Neural Pricer (MLP)

PyTorch MLP trained to mimic the American binomial pricer on ~100k generated rows (uniform sampling of \(S, K \in [20, 500]\), \(\sigma \in [0.05, 1]\), \(r \in [0, 0.10]\), \(T \in [0.05, 2]\), up to 3 dividends per option with 70% probability of having any). Two design choices that matter:

Architecture is a 4-layer residual MLP with SiLU activations, Huber loss, AdamW + ReduceLROnPlateau.

import argparse
import json
import os

import numpy as np
import pandas as pd
import torch
import torch.nn as nn
from torch.utils.data import DataLoader, TensorDataset


RAW_COLS = [
    "initialStockPrice", "strikePrice", "volatility", "interestRate", "totalTime",
    "dividend_amt_1", "dividend_time_1",
    "dividend_amt_2", "dividend_time_2",
]

ENGINEERED_FEATS = [
    "moneyness",         # S / K
    "intrinsic_ratio",   # max(S - K, 0) / K
    "volatility",
    "interestRate",
    "totalTime",
    "div_yield_1",       # D1 / S
    "div_time_ratio_1",  # t1 / T
    "div_yield_2",
    "div_time_ratio_2",
]

TARGET_COL = "optionPrice"


class MLPRegressor(nn.Module):
    def __init__(self, in_dim: int):
        super().__init__()
        self.input_layer = nn.Linear(in_dim, 128)
        self.layer1 = nn.Linear(128, 128)
        self.layer2 = nn.Linear(128, 128)
        self.layer3 = nn.Linear(128, 64)
        self.output_layer = nn.Linear(64, 1)
        self.activation = nn.SiLU()

    def forward(self, x):
        x = self.activation(self.input_layer(x))
        identity = x
        x = self.activation(self.layer1(x))
        x = self.layer2(x)
        x = self.activation(x + identity)  # residual
        x = self.activation(self.layer3(x))
        return self.output_layer(x)


def engineer_features(df):
    df["moneyness"] = df["initialStockPrice"] / df["strikePrice"]
    df["intrinsic_ratio"] = np.maximum(0, df["initialStockPrice"] - df["strikePrice"]) / df["strikePrice"]
    df["div_yield_1"] = df["dividend_amt_1"] / df["initialStockPrice"]
    df["div_yield_2"] = df["dividend_amt_2"] / df["initialStockPrice"]
    df["div_time_ratio_1"] = df["dividend_time_1"] / df["totalTime"]
    df["div_time_ratio_2"] = df["dividend_time_2"] / df["totalTime"]
    df[["div_time_ratio_1", "div_time_ratio_2"]] = df[
        ["div_time_ratio_1", "div_time_ratio_2"]
    ].fillna(0)
    return df[ENGINEERED_FEATS].astype(np.float32).to_numpy()


def fit_standardizer(X):
    mean = X.mean(axis=0)
    std = X.std(axis=0)
    std = np.where(std < 1e-12, 1.0, std)
    return mean, std


def standardize(X, mean, std):
    return (X - mean) / std


def main():
    parser = argparse.ArgumentParser()
    parser.add_argument("--csv", type=str, default="options.csv")
    parser.add_argument("--epochs", type=int, default=50)
    parser.add_argument("--batch_size", type=int, default=256)
    parser.add_argument("--lr", type=float, default=1e-3)
    parser.add_argument("--val_frac", type=float, default=0.2)
    parser.add_argument("--seed", type=int, default=0)
    parser.add_argument("--out_dir", type=str, default="artifacts")
    args = parser.parse_args()

    torch.manual_seed(args.seed)
    np.random.seed(args.seed)
    os.makedirs(args.out_dir, exist_ok=True)

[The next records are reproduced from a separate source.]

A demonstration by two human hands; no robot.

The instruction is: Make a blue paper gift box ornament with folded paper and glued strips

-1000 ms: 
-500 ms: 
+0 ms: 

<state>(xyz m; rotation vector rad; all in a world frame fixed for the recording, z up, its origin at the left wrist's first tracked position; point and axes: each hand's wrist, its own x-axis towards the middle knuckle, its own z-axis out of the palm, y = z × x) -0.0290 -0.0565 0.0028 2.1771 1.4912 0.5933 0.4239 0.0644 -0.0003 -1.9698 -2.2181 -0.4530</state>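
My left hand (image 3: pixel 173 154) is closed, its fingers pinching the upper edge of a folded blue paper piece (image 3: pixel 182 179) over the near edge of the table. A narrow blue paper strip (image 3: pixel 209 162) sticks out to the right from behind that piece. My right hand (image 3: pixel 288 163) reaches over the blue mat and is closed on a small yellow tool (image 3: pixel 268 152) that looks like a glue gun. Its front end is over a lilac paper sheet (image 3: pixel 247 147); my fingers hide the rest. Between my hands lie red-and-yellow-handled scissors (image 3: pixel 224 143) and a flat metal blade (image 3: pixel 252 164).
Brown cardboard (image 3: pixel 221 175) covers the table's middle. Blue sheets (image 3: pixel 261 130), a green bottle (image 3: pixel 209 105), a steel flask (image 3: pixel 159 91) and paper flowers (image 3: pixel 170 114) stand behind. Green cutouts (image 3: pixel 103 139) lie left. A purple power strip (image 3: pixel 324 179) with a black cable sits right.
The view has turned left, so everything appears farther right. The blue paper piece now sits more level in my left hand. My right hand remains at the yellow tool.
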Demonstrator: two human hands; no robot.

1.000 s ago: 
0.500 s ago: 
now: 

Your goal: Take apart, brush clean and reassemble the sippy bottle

    df = pd.read_csv(args.csv)

    X = engineer_features(df)
    y = (df[TARGET_COL] / df["strikePrice"]).astype(np.float32).to_numpy().reshape(-1, 1)

    N = len(df)
    n_train = int((1 - args.val_frac) * N)
    X_train_raw, y_train = X[:n_train], y[:n_train]
    X_val_raw, y_val = X[n_train:], y[n_train:]

    x_mean, x_std = fit_standardizer(X_train_raw)
    X_train = standardize(X_train_raw, x_mean, x_std)
    X_val = standardize(X_val_raw, x_mean, x_std)

    train_loader = DataLoader(
        TensorDataset(torch.from_numpy(X_train), torch.from_numpy(y_train)),
        batch_size=args.batch_size, shuffle=True,
    )
    val_loader = DataLoader(
        TensorDataset(torch.from_numpy(X_val), torch.from_numpy(y_val)),
        batch_size=args.batch_size, shuffle=False,
    )

    model = MLPRegressor(in_dim=9)
    criterion = nn.HuberLoss(delta=1.0)
    optimizer = torch.optim.AdamW(model.parameters(), lr=args.lr, weight_decay=1e-5)
    scheduler = torch.optim.lr_scheduler.ReduceLROnPlateau(optimizer, "min", patience=5, factor=0.5)

    def run_epoch(loader, train: bool):
        model.train(train)
        total, count = 0.0, 0
        for xb, yb in loader:
            if train:
                optimizer.zero_grad()
                preds = model(xb)
                loss = criterion(preds, yb)
                loss.backward()
                optimizer.step()
            else:
                with torch.no_grad():
                    preds = model(xb)
                    loss = criterion(preds, yb)
            total += loss.item() * xb.size(0)
            count += xb.size(0)
        return total / count

    best_val = float("inf")
    for epoch in range(1, args.epochs + 1):
        tr = run_epoch(train_loader, train=True)
        va = run_epoch(val_loader, train=False)
        scheduler.step(va)
        print(f"epoch {epoch:03d} | train loss {tr:.8f} | val loss {va:.8f}")
        if va < best_val:
            best_val = va
            torch.save(model.state_dict(), os.path.join(args.out_dir, "model.pt"))

    stats = {
        "raw_cols": RAW_COLS,
        "engineered_feats": ENGINEERED_FEATS,
        "x_mean": x_mean.tolist(),
        "x_std": x_std.tolist(),
        "note": "Model predicts (Price / Strike). Multiply by Strike for $ value.",
    }
    with open(os.path.join(args.out_dir, "metadata.json"), "w") as f:
        json.dump(stats, f, indent=2)


if __name__ == "__main__":
    main()